- [Exercise prompt]:
Write out the listing below exactly, and omit any images you find in it.

═════ Material provided ═════

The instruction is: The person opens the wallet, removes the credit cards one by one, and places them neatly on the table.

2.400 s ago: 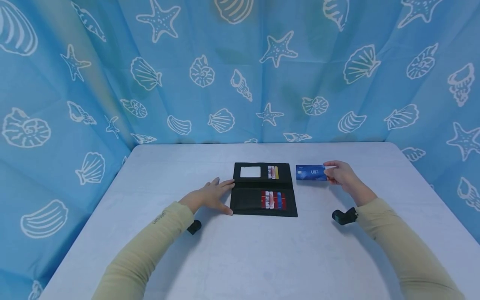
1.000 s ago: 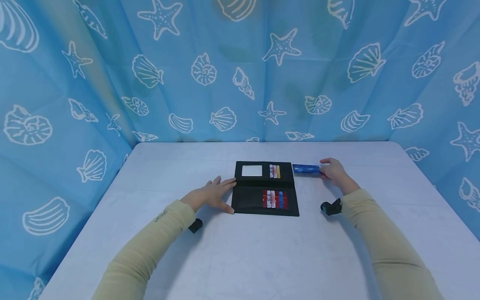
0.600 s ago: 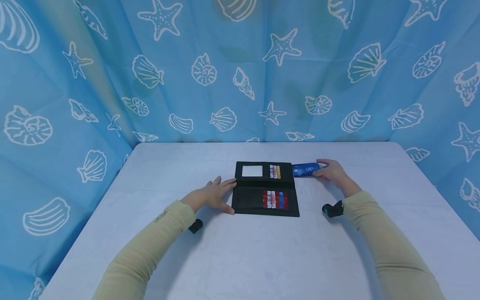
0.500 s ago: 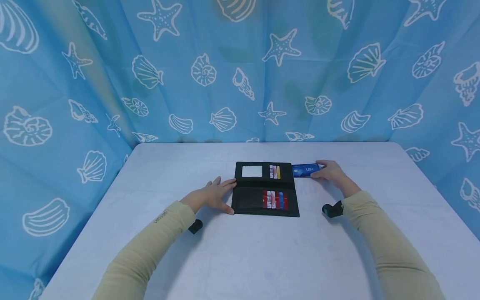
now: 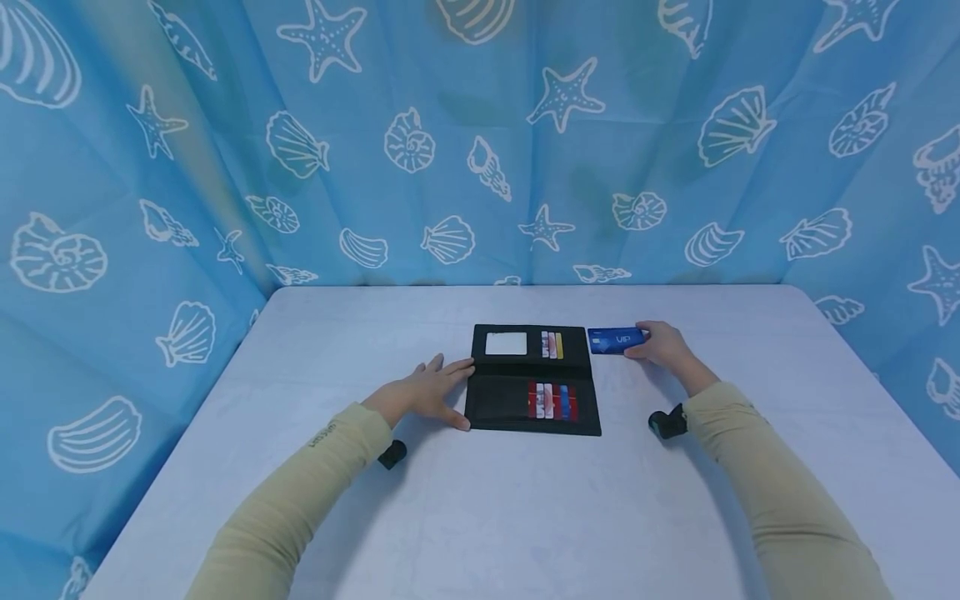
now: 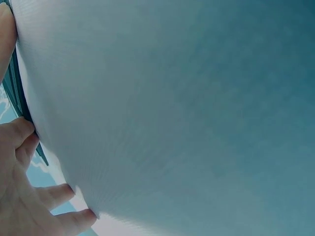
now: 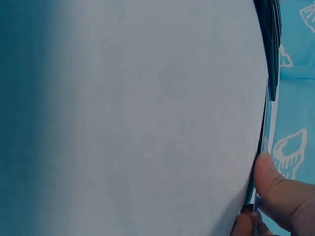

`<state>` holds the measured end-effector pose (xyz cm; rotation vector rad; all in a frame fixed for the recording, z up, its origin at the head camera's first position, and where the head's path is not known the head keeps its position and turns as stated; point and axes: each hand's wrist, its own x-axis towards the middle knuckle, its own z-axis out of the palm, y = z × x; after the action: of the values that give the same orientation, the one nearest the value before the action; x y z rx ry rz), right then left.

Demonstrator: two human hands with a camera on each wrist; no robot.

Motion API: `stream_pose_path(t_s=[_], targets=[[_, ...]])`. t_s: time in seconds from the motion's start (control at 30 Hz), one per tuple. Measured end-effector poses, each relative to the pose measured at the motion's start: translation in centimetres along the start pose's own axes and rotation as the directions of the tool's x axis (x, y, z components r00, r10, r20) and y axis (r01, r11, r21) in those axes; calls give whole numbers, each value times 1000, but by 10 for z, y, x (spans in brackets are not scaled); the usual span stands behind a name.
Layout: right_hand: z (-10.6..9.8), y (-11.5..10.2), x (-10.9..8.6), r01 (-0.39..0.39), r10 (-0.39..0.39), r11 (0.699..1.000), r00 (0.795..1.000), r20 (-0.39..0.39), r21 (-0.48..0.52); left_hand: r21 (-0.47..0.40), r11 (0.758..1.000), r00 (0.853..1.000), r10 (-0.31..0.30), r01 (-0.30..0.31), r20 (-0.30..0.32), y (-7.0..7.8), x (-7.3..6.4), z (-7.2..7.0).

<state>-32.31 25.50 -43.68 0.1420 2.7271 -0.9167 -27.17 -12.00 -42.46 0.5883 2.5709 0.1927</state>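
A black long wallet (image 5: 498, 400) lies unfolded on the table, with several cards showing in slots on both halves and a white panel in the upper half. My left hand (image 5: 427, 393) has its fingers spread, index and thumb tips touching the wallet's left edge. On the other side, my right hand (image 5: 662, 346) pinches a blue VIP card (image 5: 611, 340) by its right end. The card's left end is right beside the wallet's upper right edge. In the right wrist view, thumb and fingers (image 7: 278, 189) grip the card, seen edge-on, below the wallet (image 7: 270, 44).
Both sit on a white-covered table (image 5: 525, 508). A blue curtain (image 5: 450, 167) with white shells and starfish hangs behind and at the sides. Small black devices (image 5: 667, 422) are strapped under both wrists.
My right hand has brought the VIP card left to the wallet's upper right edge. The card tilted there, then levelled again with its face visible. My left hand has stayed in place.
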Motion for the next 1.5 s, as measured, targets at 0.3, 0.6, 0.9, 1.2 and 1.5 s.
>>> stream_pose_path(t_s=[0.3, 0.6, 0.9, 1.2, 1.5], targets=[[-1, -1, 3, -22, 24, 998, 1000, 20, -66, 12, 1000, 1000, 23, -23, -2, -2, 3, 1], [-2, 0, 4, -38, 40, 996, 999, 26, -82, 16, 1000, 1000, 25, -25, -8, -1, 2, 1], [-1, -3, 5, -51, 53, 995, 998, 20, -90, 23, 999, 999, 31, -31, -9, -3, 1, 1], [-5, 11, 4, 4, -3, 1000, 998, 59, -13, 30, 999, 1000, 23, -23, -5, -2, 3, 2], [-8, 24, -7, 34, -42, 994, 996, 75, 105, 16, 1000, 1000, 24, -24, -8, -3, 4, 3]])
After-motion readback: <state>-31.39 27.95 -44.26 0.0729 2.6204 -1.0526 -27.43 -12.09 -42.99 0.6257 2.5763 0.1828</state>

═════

- [Solution for this exercise]:
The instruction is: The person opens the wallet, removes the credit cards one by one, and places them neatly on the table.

2.400 s ago: 
1.000 s ago: 
0.600 s ago: 
0.500 s ago: 
now: 
now: 
now: 

`<state>` holds the measured end-effector pose (xyz cm; rotation vector rad; all in a frame fixed for the recording, z up, its origin at the head camera's first position, and where the head's path is not known the head keeps its position and turns as stated; point and axes: each hand's wrist, its own x-axis towards the middle knuckle, its own z-axis out of the palm, y = z × x; after the action: of the values that give the same orientation, the one nearest the value before the action; x y z rx ry rz), right then left.

Demonstrator: two human hands with a camera on each wrist; no robot.

Motion API: `stream_pose_path(t_s=[_], targets=[[_, ...]])`. t_s: time in seconds from the motion's start (control at 30 Hz), one per tuple. Measured end-effector poses, each relative to the pose measured at the motion's start: translation in centimetres along the start pose's own axes and rotation as the directions of the tool's x axis (x, y, z components r00, r10, r20) and y axis (r01, r11, r21) in those axes; calls give whole numbers, each value times 1000, but by 10 for z, y, x (spans in brackets are not scaled); the usual span stands behind a name.
Layout: right_hand: z (-10.6..9.8), y (-11.5..10.2), x (-10.9..8.6), r01 (-0.39..0.39), r10 (-0.39..0.39), r11 (0.699..1.000), r00 (0.795..1.000), r20 (-0.39..0.39), r21 (-0.48..0.52); left_hand: r21 (-0.47..0.40), r11 (0.758..1.000), r00 (0.853..1.000), r10 (-0.31..0.30), r01 (-0.30..0.31), r20 (-0.30..0.32), y (-7.0..7.8), x (-7.3..6.4), z (-7.2..7.0).

<state>-32.31 25.50 -43.68 0.1420 2.7271 -0.9167 -27.17 -12.00 -42.46 0.5883 2.5709 0.1927</state>
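A black long wallet (image 5: 498, 400) lies unfolded on the table, with several cards showing in slots on both halves and a white panel in the upper half. My left hand (image 5: 427, 393) has its fingers spread, index and thumb tips touching the wallet's left edge. On the other side, my right hand (image 5: 662, 346) pinches a blue VIP card (image 5: 611, 340) by its right end. The card's left end is right beside the wallet's upper right edge. In the right wrist view, thumb and fingers (image 7: 278, 189) grip the card, seen edge-on, below the wallet (image 7: 270, 44).
Both sit on a white-covered table (image 5: 525, 508). A blue curtain (image 5: 450, 167) with white shells and starfish hangs behind and at the sides. Small black devices (image 5: 667, 422) are strapped under both wrists.
My right hand has brought the VIP card left to the wallet's upper right edge. The card tilted there, then levelled again with its face visible. My left hand has stayed in place.
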Motion for the next 1.5 s, as measured, targets at 0.3, 0.6, 0.9, 1.2 and 1.5 s.
>>> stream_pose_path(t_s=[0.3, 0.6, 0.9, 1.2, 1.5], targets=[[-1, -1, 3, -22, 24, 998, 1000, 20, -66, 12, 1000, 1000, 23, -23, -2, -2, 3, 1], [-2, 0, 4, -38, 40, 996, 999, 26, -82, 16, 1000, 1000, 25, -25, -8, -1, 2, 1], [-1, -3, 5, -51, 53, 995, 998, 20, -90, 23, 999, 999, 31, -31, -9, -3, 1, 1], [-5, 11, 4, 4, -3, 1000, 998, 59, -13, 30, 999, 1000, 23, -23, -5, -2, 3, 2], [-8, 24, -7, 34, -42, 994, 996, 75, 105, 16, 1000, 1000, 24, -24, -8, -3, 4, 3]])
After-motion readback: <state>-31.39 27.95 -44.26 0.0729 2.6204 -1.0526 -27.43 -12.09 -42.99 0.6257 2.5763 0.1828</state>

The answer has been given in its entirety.